Seketika itu juga sikap Stephen berubah.---
“Prejudice is a great time saver. It enables you to form opinions without bothering to get facts.” - Anonymous
Gambar: Ashley Coombs on Flickr
11 Komentar
dari dulu hingga sekarang. klo baca post nya Elsa itu selalu saja ada momen beberapa detik untuk diam sejenak setelah selesai baca. sebuah momen reflektif menurut saya. sebuah momen tercerahkan.
BalasHapusgreat post Elsa. :)
Thank u, Pondra ^^
BalasHapusMenurut saya itu sama dengan kekuatan berpikir positip (khusnudzan). Dalam suatu kesempatan training SQ pernah juga ada cerita tentang seorang karyawan yang duduk depan meja kerjanya, namun kakinya terjulur di atas meja. Sang bos marah melihat karyawannya berlaku tidak sopan. Tapi apa jawab karyawan itu?
BalasHapus"Maaf pak, kaki saya sedang sakit, justru saya memaksakan diri untuk tetap datang bekerja ke tempat ini."
@Yoga,
BalasHapusYa, memang benar :-) Kalau bahasa Arabnya memang dikenal dengan suudzon dan khushudzon.
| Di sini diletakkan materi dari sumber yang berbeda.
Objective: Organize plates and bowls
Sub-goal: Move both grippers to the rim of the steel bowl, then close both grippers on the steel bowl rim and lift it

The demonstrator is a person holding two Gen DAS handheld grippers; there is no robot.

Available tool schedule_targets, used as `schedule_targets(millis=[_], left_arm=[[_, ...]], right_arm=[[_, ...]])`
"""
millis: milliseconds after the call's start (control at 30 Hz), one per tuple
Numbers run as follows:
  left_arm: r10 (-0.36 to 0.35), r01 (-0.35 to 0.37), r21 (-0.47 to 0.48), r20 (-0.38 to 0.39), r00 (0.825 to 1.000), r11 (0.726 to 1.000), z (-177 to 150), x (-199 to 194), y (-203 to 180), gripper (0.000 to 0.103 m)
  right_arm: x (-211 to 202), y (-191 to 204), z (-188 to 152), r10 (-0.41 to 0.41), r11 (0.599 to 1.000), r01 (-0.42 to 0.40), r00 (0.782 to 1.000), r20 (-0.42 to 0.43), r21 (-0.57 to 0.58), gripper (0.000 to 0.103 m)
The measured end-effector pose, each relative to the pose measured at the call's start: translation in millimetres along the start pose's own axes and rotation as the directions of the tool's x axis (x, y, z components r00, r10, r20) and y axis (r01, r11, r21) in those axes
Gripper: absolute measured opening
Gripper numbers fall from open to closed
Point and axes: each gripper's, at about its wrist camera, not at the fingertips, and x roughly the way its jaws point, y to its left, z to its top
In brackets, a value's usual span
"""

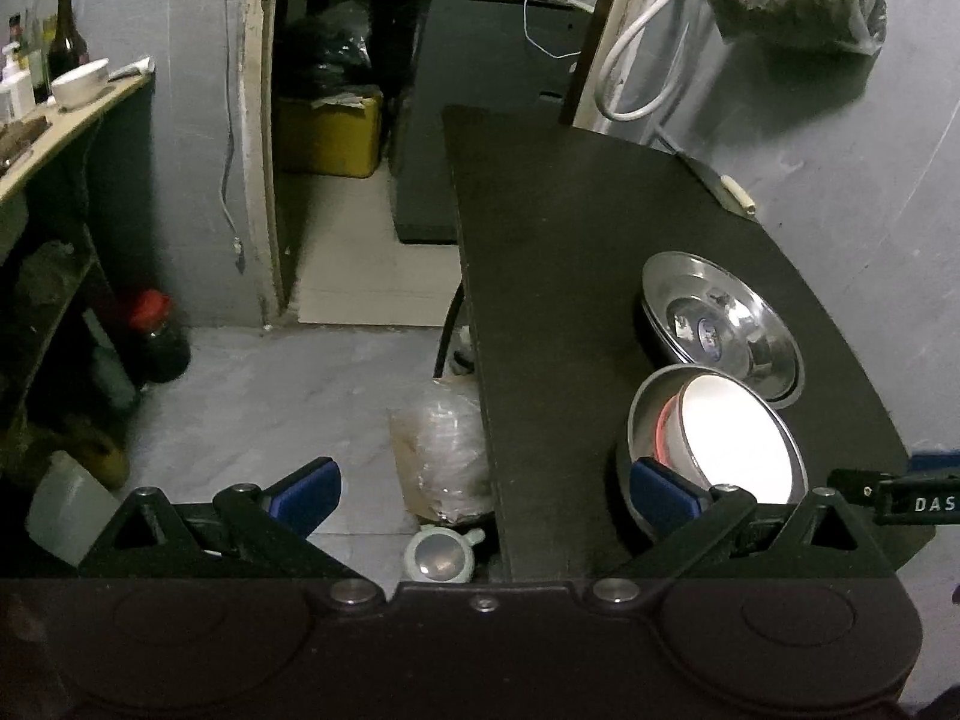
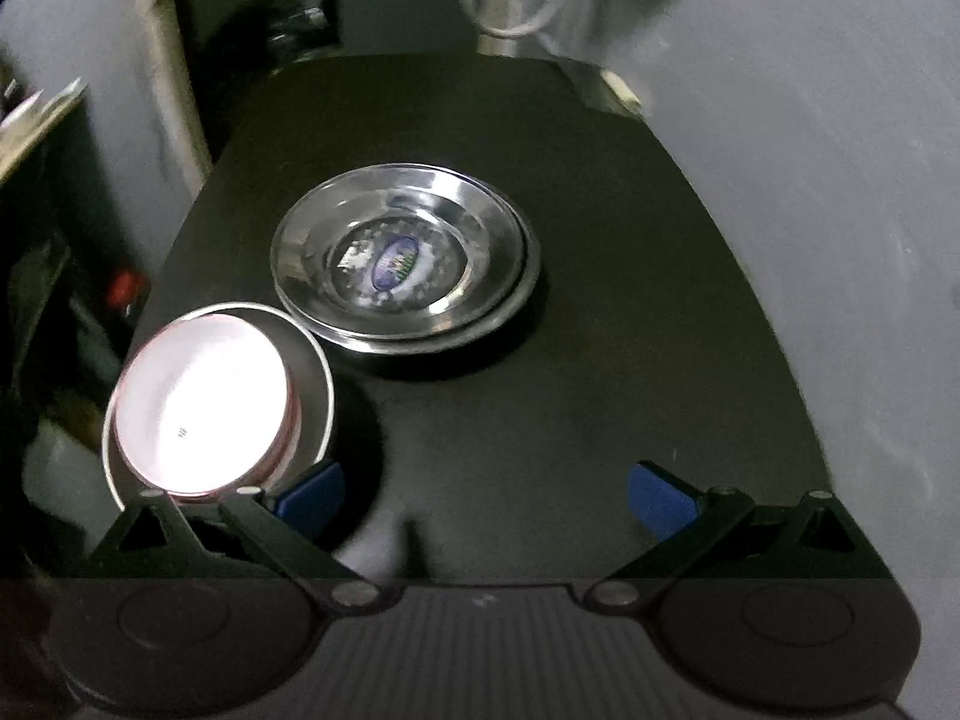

Thanks atas tambahan contohnya.
eh salah ketik...khusnudzon maksudnya...he2
BalasHapusTerima kasih sharingnya Elsa. Cerita yang sederhana namun memiliki pesan moral yang sangat dalam. Kita tidak boleh berprasangka kepada orang lain. Jika ada yang kita ragukan dari tindakan seseorang, melakukan konfirmasi adalah tindakan yang lebih bijak.
BalasHapusSukses selalu untuk blog-nya.
dari yang sederhanya bisanya yang bisa nonjok...
BalasHapusboleh juga berkunjug ke artikel saya
nitip: http://adf.ly/7x32z
bagus cocok bngt untuk saya
BalasHapusmantab
BalasHapusnice artikel :)
cerinya bgus gan tpi kurang sdikit apa yaaa bingun aku nulisnya
BalasHapuswoww....
BalasHapuswww.susantidewiok.blogspot.com
Ingin menambahkan sesuatu dari posting di atas? Ingin berdiskusi?
Semuanya dipersilakan, namun mohon maaf karena komentar dengan bahasa yang kurang layak ataupun spam tidak akan saya munculkan.